Weeds are in the eye of the beholder. A weed is any plant that is growing where you don't want it to grow.  Any plant can be a weed, even if it is also cultivated or has useful properties. No one would say that a maple tree is a weed, but maple seedlings growing in your vegetable garden are just as much a nuisance (or more so) as dandelions in your lawn. (Dandelions, incidentally, make a delicious salad green; if your lawn isn't treated with any chemicals, after you pull them out you can just throw them in the salad spinner  with your other mixed greens.)

Before you start digging up weeds, make sure you have the right equipment. You'll probably want a weeder maybe a trowel and a hoe Don't forget knee pads sunscreen and a good hat  

Prevention

The easiest way to deal with weeds is to have as few of them as possible. Read about mulch and follow the external links below for more information on how to ease your weeding chores. In addition to mulch, you can also try corn gluten a by-product of the corn industry and a natural plant growth supressant. Don't use it near recently-planted seeds, since it will prevent the growth of all seeds. Also, if you're very picky, be careful about what you throw in the compost bin Many compost piles have tomato plants and other anonymous sprouts growing out of them because of discarded seeds. 

Weeding

Despite your best efforts, a few weeds are bound to pop up. It's important to get rid of them as soon as possible, before their roots are too deep and definitely before they go to seed.

A few of your average garden tools plus a few pieces of specialized equipment might be all you need to get rid of pesky invaders. Physical removal and destruction of weeds is almost always the safest choice compared to chemical weed killers. 

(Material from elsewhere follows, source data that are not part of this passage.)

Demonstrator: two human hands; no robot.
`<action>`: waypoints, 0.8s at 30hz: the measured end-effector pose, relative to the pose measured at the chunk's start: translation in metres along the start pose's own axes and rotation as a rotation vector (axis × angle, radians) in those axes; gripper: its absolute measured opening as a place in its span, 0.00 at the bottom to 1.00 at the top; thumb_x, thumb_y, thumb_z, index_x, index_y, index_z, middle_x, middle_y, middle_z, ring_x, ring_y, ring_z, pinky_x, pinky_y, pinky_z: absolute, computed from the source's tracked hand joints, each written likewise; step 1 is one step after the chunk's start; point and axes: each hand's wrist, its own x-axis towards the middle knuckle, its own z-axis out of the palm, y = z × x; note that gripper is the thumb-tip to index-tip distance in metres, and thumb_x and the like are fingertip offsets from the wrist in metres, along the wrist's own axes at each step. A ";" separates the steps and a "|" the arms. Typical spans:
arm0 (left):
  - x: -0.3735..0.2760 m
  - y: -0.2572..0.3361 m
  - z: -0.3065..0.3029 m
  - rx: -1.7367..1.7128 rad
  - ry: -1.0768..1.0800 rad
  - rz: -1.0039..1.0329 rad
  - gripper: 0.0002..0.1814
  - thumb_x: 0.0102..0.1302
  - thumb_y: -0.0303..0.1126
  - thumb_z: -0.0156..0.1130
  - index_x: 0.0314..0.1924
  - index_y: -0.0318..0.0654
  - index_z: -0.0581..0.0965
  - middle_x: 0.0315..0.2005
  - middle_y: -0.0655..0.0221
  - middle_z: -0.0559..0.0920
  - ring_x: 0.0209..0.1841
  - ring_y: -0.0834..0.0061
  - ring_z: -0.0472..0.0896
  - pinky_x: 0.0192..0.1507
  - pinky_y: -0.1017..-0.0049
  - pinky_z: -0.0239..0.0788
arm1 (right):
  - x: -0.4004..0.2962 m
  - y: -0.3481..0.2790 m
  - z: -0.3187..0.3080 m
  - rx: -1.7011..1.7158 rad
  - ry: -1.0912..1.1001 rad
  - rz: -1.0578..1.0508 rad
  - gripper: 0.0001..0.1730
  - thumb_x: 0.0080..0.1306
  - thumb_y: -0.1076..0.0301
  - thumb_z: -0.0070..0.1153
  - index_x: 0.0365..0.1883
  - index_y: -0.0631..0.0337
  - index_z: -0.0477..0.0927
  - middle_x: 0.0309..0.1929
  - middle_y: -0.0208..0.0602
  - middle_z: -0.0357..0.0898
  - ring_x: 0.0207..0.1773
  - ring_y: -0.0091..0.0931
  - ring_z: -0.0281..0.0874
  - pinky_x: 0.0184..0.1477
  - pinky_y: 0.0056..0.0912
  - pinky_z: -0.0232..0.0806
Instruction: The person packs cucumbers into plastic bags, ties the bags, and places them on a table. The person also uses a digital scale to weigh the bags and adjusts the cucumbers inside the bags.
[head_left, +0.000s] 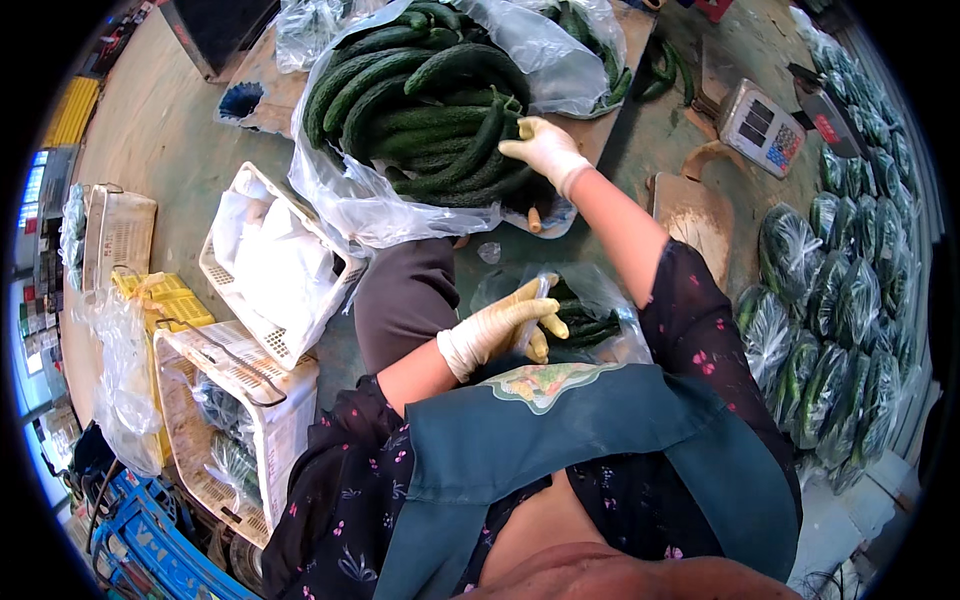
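A heap of dark green, ridged cucumbers (450, 124) lies in a large clear plastic liner (390, 217) in front of me. At the heap's right edge is my right hand (547, 154), in a pale glove, its thumb and fingers curved around cucumber ends; whether it grips one is unclear. My left hand (510, 322), gloved too, holds the rim of a smaller clear plastic bag (634, 322) close to my apron (540, 427). Several cucumbers (589, 319) show inside that bag, and its lower part is hidden by the apron and hand.
Bagged cucumbers (832, 300) stand in rows at right, beyond a digital scale (761, 127) with its display. A white crate (289, 352) holding plastic bags and another crate (225, 517) are at left. Loose cucumbers (664, 75) lie beside the board (626, 67).
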 end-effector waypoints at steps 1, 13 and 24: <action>-0.005 0.003 0.003 -0.020 0.008 0.003 0.44 0.72 0.45 0.57 0.77 0.36 0.45 0.42 0.57 0.83 0.29 0.73 0.83 0.37 0.73 0.78 | 0.008 -0.016 0.005 0.115 0.003 0.023 0.41 0.53 0.52 0.74 0.60 0.68 0.77 0.57 0.45 0.82 0.59 0.33 0.80 0.63 0.33 0.68; -0.006 0.010 -0.005 -0.137 -0.005 0.012 0.48 0.71 0.47 0.59 0.79 0.48 0.39 0.44 0.60 0.79 0.31 0.74 0.81 0.39 0.70 0.76 | 0.035 -0.025 0.053 0.432 0.216 -0.143 0.25 0.50 0.59 0.76 0.44 0.58 0.83 0.42 0.35 0.85 0.44 0.28 0.82 0.51 0.34 0.72; -0.004 0.006 -0.020 -0.131 0.050 0.086 0.42 0.68 0.53 0.60 0.74 0.50 0.53 0.38 0.54 0.83 0.27 0.68 0.83 0.37 0.61 0.80 | -0.177 -0.002 -0.173 0.882 0.254 -0.210 0.05 0.61 0.70 0.66 0.34 0.57 0.81 0.33 0.26 0.80 0.36 0.20 0.77 0.43 0.24 0.69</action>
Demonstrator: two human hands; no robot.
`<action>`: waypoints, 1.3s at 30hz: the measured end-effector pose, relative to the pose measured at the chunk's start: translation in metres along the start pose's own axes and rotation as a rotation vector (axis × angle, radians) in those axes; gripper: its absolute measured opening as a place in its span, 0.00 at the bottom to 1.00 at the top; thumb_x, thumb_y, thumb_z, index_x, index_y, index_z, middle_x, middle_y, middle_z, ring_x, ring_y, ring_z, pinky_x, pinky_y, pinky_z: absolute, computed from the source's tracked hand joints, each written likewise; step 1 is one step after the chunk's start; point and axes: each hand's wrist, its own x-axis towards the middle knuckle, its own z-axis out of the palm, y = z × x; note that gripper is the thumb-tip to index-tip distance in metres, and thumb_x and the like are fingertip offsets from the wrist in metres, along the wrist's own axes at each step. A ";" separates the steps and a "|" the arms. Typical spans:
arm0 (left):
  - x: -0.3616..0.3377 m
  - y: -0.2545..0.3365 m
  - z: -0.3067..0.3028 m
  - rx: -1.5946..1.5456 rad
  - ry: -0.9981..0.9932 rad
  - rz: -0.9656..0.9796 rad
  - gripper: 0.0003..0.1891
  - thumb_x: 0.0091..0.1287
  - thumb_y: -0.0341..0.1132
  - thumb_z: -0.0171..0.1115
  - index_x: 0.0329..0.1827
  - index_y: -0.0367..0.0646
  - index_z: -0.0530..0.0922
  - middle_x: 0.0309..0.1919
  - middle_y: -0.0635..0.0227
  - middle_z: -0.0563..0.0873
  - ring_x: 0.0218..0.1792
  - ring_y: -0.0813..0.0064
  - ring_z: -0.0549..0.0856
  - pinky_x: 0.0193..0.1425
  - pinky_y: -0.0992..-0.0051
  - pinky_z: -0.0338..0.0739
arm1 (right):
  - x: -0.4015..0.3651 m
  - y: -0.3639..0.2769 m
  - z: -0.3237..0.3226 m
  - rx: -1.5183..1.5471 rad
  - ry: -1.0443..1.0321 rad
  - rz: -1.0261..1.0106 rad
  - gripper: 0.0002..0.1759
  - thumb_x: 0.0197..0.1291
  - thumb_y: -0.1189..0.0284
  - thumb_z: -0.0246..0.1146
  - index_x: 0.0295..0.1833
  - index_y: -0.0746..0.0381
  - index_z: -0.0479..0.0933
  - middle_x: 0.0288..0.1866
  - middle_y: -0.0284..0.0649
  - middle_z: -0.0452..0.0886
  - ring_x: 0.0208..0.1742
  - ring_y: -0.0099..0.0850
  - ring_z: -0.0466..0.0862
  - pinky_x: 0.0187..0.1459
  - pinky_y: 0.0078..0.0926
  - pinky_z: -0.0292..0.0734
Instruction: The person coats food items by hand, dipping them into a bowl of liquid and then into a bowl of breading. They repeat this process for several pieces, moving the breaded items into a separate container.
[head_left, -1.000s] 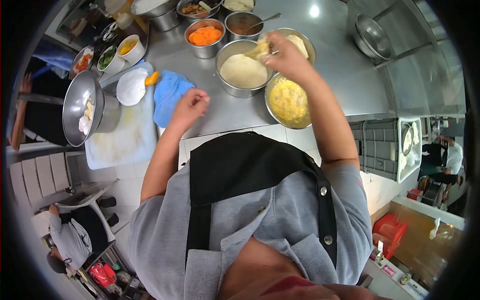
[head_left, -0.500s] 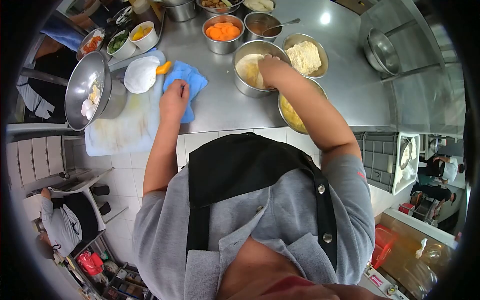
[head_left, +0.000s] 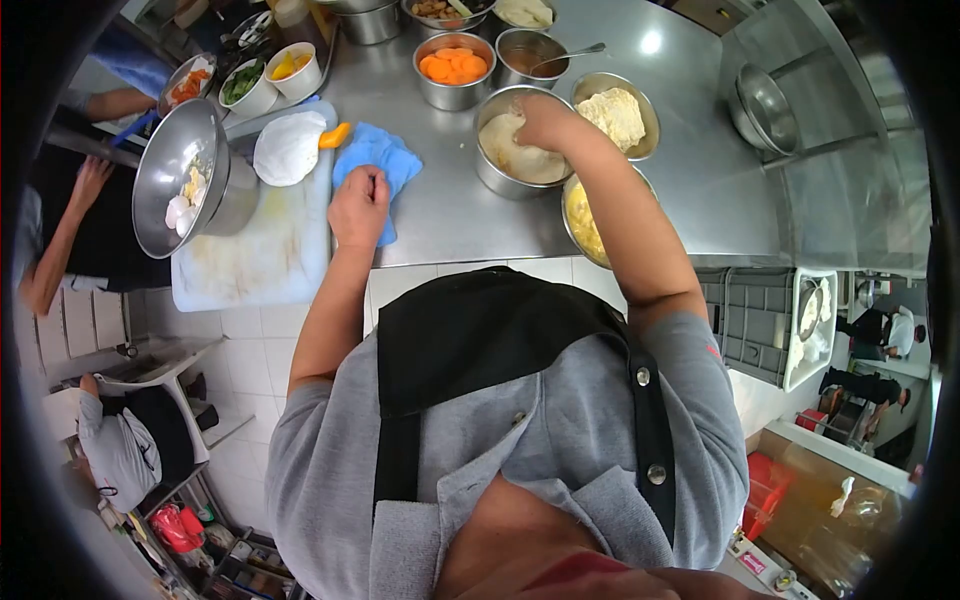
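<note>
My left hand (head_left: 360, 208) is closed above the front part of a blue cloth (head_left: 386, 158); what it holds, if anything, I cannot make out. My right hand (head_left: 545, 122) reaches into a steel bowl (head_left: 508, 183) with a pale, flour-coated piece (head_left: 522, 158) in it, and its fingertips are hidden. Right behind that bowl stands another with a crumbly pale piece (head_left: 612, 118). A bowl of yellow egg-like mixture (head_left: 585, 222) sits under my right forearm. Left of the cloth, a white round item (head_left: 288, 148) lies beside an orange handle (head_left: 335, 136).
A white cutting board (head_left: 250, 270) carries a steel bowl with eggshells (head_left: 165, 180). Sliced carrots (head_left: 455, 66) and a sauce bowl with a spoon (head_left: 560, 58) stand at the back. A co-worker's hand and arm (head_left: 80, 200) are at the far left; other people appear farther off.
My right hand has shifted slightly within the bowl, and the pale piece there now looks whiter and covers more of it. A co-worker's arms have come into view at the left.
</note>
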 end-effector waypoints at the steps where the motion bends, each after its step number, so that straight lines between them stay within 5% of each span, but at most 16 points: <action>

There are many kinds of hoes  available; most are suitable for weeding.

Hand tools like this weeder  can help you to pry out weeds with long roots. Look for ball weeders which can give you more leverage.

Flame weeders  kill plants by drying them out with a flame held near the plant; you don't set the weed on fire.

Wheel hoes  are similar to tillers and can dispatch weeds quickly and easily.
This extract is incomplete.